The present invention concerns polyphenol type compounds, in particular for drugs, and the use of such compounds in the preparation of pharmaceutical compositions. The invention also concerns compositions comprising compounds of this type, or even the use of compounds of this type in the preparation of pro-apoptotic compositions. The compositions may, in particular, be used for the preparation or treatment of diseases involving abnormal cell proliferation, for example cancer.


Cancer is one of the largest causes of mortality and, as a result, currently one of the most serious public health issues in the world. In this respect, a great many drugs have been developed, unfortunately, they are not able to successfully treat all cases. In particular, resistances to certain antineoplastic agents have been discovered. It is therefore important to find new therapeutic means and set up new treatment strategies.


Several antitumor agents are inhibitors of DNA topoisomerase II. However, certain compounds that inhibit DNA topoisomerase II are also known to stimulate the proliferation of cancer cells with subtoxic concentrations. This has been described for certain compounds from the family of anthracyclines by P. Vichi and T. R. Tritton, Cancer Res., 1989, 49(10), 2679-82, and by M. G. Thompson and J. A. Hickman, Eur. J. Cancer, 1991, (27)10, 1263-8.


Certain polyphenol compounds of the ellagitannin C-glycoside type are DNA topoisomerase II inhibitors.

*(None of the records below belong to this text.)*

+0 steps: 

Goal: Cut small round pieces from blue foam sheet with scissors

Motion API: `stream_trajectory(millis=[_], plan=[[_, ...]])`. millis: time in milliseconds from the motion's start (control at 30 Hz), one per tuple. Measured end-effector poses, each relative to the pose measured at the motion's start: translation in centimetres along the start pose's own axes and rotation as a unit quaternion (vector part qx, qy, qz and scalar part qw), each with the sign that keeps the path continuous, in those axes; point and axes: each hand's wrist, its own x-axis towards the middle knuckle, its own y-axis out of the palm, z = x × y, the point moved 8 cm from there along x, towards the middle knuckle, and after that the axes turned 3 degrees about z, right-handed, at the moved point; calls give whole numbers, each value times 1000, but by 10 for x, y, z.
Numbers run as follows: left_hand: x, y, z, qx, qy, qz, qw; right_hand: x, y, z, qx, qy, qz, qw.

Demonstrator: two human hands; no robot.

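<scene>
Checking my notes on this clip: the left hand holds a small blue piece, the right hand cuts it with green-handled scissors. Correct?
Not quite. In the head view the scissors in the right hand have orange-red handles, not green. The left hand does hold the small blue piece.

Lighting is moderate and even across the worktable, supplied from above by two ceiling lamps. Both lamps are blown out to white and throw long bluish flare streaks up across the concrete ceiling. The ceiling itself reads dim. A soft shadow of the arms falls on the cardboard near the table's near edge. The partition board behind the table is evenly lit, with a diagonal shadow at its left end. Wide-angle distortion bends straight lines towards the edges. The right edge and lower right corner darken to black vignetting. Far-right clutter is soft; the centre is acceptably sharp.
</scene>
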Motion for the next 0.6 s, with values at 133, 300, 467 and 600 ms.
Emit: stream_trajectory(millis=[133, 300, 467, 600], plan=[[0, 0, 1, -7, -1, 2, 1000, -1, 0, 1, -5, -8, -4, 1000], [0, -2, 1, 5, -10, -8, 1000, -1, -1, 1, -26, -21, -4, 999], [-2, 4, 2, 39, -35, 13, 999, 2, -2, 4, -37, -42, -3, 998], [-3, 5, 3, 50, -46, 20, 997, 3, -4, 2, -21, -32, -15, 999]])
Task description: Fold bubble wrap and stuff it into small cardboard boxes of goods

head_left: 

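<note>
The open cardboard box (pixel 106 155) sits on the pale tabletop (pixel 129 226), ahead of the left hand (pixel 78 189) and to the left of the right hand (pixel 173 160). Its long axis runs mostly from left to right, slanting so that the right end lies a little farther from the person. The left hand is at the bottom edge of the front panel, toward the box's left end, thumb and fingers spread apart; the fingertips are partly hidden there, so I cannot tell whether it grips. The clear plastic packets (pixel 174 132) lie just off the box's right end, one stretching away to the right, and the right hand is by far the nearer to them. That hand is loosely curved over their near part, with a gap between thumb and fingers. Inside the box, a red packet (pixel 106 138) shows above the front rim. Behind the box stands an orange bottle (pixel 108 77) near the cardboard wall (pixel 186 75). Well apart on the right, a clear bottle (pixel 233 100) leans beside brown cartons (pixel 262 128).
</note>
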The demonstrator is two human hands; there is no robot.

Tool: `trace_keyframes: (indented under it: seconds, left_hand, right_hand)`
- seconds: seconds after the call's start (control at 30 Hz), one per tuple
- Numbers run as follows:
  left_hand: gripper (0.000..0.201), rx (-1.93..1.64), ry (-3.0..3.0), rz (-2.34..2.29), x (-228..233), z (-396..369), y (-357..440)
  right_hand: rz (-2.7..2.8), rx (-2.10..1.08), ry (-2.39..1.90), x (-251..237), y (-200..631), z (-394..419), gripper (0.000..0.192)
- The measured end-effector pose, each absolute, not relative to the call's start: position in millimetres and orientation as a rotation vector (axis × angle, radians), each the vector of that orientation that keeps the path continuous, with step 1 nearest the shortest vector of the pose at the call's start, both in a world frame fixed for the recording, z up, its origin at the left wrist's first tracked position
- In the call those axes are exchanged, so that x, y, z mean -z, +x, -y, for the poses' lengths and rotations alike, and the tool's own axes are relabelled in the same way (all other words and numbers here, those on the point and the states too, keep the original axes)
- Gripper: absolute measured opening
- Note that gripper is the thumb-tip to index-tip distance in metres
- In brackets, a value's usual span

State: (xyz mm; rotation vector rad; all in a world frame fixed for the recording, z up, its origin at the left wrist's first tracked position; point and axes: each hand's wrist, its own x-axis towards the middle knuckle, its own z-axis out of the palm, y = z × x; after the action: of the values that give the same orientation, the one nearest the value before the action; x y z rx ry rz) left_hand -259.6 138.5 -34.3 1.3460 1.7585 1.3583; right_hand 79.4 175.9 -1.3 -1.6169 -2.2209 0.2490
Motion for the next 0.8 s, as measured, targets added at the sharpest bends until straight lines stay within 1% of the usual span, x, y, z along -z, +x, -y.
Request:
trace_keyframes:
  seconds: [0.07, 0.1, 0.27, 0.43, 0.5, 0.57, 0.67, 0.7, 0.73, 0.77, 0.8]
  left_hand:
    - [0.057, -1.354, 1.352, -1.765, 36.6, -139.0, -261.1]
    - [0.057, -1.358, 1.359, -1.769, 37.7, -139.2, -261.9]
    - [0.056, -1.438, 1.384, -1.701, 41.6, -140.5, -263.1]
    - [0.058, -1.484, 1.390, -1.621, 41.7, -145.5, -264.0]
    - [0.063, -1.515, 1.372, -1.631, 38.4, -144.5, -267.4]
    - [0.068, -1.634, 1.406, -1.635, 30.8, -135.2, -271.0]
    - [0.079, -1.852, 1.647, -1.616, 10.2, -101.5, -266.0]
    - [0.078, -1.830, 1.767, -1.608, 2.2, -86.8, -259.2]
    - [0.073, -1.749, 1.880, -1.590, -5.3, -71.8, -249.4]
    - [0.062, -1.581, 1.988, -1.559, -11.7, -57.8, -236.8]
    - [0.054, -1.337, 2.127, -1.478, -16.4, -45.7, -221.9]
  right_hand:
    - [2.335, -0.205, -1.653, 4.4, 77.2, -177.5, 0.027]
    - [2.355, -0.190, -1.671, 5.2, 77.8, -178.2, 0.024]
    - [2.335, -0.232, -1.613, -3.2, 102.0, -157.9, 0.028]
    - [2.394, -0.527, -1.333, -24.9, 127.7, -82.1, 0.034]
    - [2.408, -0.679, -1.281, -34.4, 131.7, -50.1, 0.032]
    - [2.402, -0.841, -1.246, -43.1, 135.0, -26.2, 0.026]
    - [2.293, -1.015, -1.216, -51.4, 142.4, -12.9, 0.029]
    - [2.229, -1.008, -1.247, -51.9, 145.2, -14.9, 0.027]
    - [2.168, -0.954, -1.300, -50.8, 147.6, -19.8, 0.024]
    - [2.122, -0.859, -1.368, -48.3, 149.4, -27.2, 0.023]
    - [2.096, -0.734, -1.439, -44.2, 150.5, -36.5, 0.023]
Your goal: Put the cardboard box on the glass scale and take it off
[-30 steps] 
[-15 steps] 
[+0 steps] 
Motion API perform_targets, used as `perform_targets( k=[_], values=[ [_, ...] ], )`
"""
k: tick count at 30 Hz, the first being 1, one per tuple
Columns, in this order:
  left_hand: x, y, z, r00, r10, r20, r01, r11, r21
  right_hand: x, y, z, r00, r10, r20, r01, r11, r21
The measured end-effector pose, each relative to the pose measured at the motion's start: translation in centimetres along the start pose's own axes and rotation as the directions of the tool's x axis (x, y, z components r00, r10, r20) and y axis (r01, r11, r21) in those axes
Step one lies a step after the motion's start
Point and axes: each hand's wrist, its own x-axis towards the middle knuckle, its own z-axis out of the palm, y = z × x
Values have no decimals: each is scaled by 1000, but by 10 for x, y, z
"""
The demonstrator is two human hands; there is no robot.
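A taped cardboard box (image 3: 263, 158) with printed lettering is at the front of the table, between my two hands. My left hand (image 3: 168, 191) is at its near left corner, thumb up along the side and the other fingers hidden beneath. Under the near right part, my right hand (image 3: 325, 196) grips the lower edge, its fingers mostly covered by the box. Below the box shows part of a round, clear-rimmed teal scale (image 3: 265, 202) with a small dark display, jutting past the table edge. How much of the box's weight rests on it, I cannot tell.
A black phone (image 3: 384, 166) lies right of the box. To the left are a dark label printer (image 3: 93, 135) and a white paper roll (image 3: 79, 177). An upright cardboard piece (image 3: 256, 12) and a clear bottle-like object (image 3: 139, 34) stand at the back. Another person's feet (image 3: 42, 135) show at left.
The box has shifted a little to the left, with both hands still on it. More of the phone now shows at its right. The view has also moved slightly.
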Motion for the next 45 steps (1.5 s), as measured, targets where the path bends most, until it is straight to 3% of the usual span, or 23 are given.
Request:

Among them, certain compounds from the family of ellagitannin C-glycosides comprise a polyphenol nonahydroxyterphenol (NHTP) radical and their derivatives, for example, vescalagine, castalagine, acutissimine A and B, and epiacutissamine A and B, stimulate the proliferation of cancer cells with subtoxic doses.


It is clear that this effect is especially bothersome in the use of these compounds in the fight against diseases involving abnormal cell proliferation.


Therefore, one of the goals of the invention is to provide new compounds that inhibit DNA topoisomerase II presenting an improved antineoplastic action, in particular related to a pro-apoptotic activity and in particular not favouring the proliferation of cancer cells with subtoxic doses.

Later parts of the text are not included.